TASK TO COMPLETE.
Without including any pictures, copy every line below exactly.

SUPPLIED MATERIAL.
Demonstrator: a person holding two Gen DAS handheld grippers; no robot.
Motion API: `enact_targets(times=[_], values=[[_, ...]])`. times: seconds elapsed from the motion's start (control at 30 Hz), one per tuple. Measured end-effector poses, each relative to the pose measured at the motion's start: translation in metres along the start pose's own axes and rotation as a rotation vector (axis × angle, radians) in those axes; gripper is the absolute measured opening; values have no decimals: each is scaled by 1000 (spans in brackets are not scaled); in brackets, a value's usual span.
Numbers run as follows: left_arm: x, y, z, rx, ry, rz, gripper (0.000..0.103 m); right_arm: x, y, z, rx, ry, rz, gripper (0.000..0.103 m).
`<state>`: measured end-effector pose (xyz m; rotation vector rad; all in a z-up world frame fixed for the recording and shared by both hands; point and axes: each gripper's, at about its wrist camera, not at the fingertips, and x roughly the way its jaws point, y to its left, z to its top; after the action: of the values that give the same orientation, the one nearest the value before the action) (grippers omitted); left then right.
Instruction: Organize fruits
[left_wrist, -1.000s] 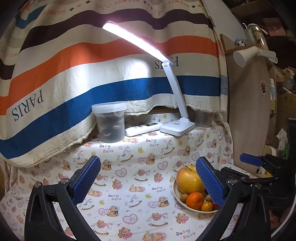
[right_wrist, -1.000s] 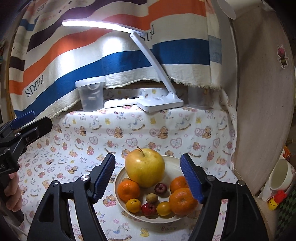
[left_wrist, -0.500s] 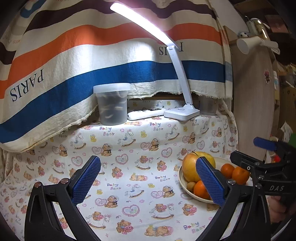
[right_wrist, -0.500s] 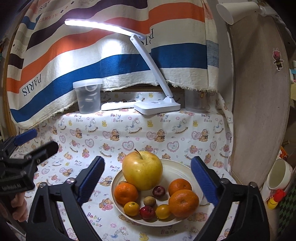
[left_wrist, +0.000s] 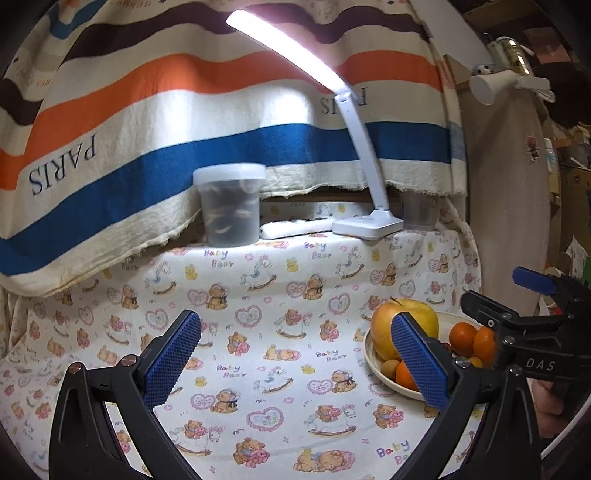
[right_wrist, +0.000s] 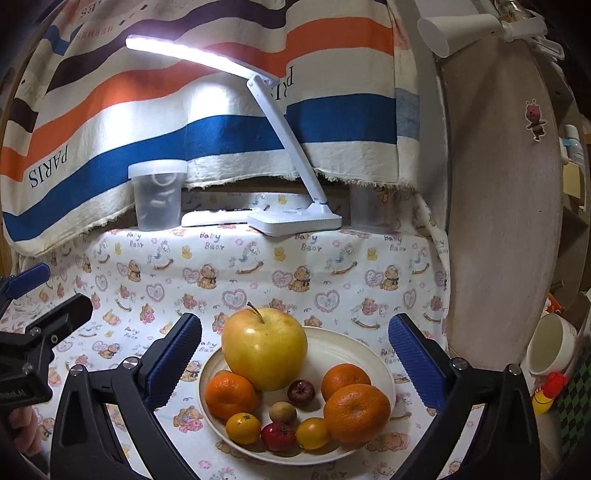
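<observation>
A cream plate (right_wrist: 347, 345) on the bear-print cloth holds a big yellow apple (right_wrist: 264, 351), three oranges (right_wrist: 356, 411), two small yellow-orange fruits (right_wrist: 243, 427), a small red fruit (right_wrist: 279, 435), a dark red one (right_wrist: 301, 391) and a brown one (right_wrist: 282, 411). My right gripper (right_wrist: 295, 363) is open and empty, its jaws standing either side of the plate above it. My left gripper (left_wrist: 297, 365) is open and empty over bare cloth, left of the plate (left_wrist: 373, 363) and apple (left_wrist: 404, 328). The right gripper also shows in the left wrist view (left_wrist: 532, 332).
At the back stand a lidded plastic tub (right_wrist: 158, 195), a white remote (right_wrist: 218, 218), a lit desk lamp (right_wrist: 293, 219) and a clear cup (right_wrist: 365, 210) under a striped hanging cloth. A round wooden board (right_wrist: 506, 206) flanks the right; a white mug (right_wrist: 552, 345) sits below it.
My right gripper's jaws have spread wider and it has drawn back a little from the plate. My left gripper has shifted, so the plate sits further right in its view.
</observation>
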<state>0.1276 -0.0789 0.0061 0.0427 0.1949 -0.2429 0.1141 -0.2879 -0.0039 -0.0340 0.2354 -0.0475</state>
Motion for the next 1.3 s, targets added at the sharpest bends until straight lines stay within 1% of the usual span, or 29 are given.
enact_targets(times=[0.17,0.23,0.4,0.6,0.8,0.93,1.3], values=[[17,8,-4,-39,87,14,102,6,-4,-4,27,34,8,102],[22,8,-5,-42,112,-3,102,8,-7,-4,43,41,-4,102],[15,5,-6,-23,85,19,102,10,-7,-5,42,46,-12,102],[17,10,-5,-41,89,31,102,8,-5,-4,34,37,-20,102],[17,7,-5,-27,95,31,102,7,-6,-4,44,37,-33,102],[17,8,-4,-34,99,46,102,7,-6,-4,41,41,-33,102],[18,7,-4,-27,103,38,102,10,-7,-5,41,47,-29,102]])
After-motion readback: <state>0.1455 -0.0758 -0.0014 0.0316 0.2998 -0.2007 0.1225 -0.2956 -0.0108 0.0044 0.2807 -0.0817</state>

RESPONSE.
Demonstrator: a person holding two Gen DAS handheld grippers; no robot.
Motion API: `enact_targets(times=[_], values=[[_, ...]])`. times: seconds elapsed from the motion's start (control at 30 Hz), one per tuple. Measured end-effector poses, each relative to the pose measured at the motion's start: translation in metres along the start pose's own axes and rotation as a rotation vector (axis × angle, radians) in those axes; gripper is the absolute measured opening; values have no decimals: each is scaled by 1000 (spans in brackets are not scaled); in brackets, a value's usual span.
Numbers run as follows: left_arm: x, y, z, rx, ry, rz, gripper (0.000..0.103 m); right_arm: x, y, z, rx, ry, rz, gripper (0.000..0.103 m).
`<state>`: measured end-effector pose (xyz m; rotation vector rad; all in a z-up world frame fixed for the recording and shared by both hands; point and axes: each gripper's, at about its wrist camera, not at the fingertips, and x roughly the way its jaws point, y to its left, z to its top; after the action: of the values that give the same orientation, the one nearest the value before the action) (grippers omitted); left then right.
Instruction: Organize fruits
[left_wrist, -1.000s] 
[right_wrist, -1.000s] 
[left_wrist, -0.500s] 
[right_wrist, -0.500s] 
[left_wrist, +0.000s] 
[right_wrist, +0.000s] 
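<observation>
A cream plate (right_wrist: 347, 345) on the bear-print cloth holds a big yellow apple (right_wrist: 264, 351), three oranges (right_wrist: 356, 411), two small yellow-orange fruits (right_wrist: 243, 427), a small red fruit (right_wrist: 279, 435), a dark red one (right_wrist: 301, 391) and a brown one (right_wrist: 282, 411). My right gripper (right_wrist: 295, 363) is open and empty, its jaws standing either side of the plate above it. My left gripper (left_wrist: 297, 365) is open and empty over bare cloth, left of the plate (left_wrist: 373, 363) and apple (left_wrist: 404, 328). The right gripper also shows in the left wrist view (left_wrist: 532, 332).
At the back stand a lidded plastic tub (right_wrist: 158, 195), a white remote (right_wrist: 218, 218), a lit desk lamp (right_wrist: 293, 219) and a clear cup (right_wrist: 365, 210) under a striped hanging cloth. A round wooden board (right_wrist: 506, 206) flanks the right; a white mug (right_wrist: 552, 345) sits below it.
My right gripper's jaws have spread wider and it has drawn back a little from the plate. My left gripper has shifted, so the plate sits further right in its view.
</observation>
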<state>0.1276 -0.0789 0.0061 0.0427 0.1949 -0.2429 0.1141 -0.2879 -0.0039 -0.0340 0.2354 -0.0475</state>
Motion for the next 1.3 s, targets added at the sharpest bends until straight lines stay within 1% of the usual span, or 29 are given.
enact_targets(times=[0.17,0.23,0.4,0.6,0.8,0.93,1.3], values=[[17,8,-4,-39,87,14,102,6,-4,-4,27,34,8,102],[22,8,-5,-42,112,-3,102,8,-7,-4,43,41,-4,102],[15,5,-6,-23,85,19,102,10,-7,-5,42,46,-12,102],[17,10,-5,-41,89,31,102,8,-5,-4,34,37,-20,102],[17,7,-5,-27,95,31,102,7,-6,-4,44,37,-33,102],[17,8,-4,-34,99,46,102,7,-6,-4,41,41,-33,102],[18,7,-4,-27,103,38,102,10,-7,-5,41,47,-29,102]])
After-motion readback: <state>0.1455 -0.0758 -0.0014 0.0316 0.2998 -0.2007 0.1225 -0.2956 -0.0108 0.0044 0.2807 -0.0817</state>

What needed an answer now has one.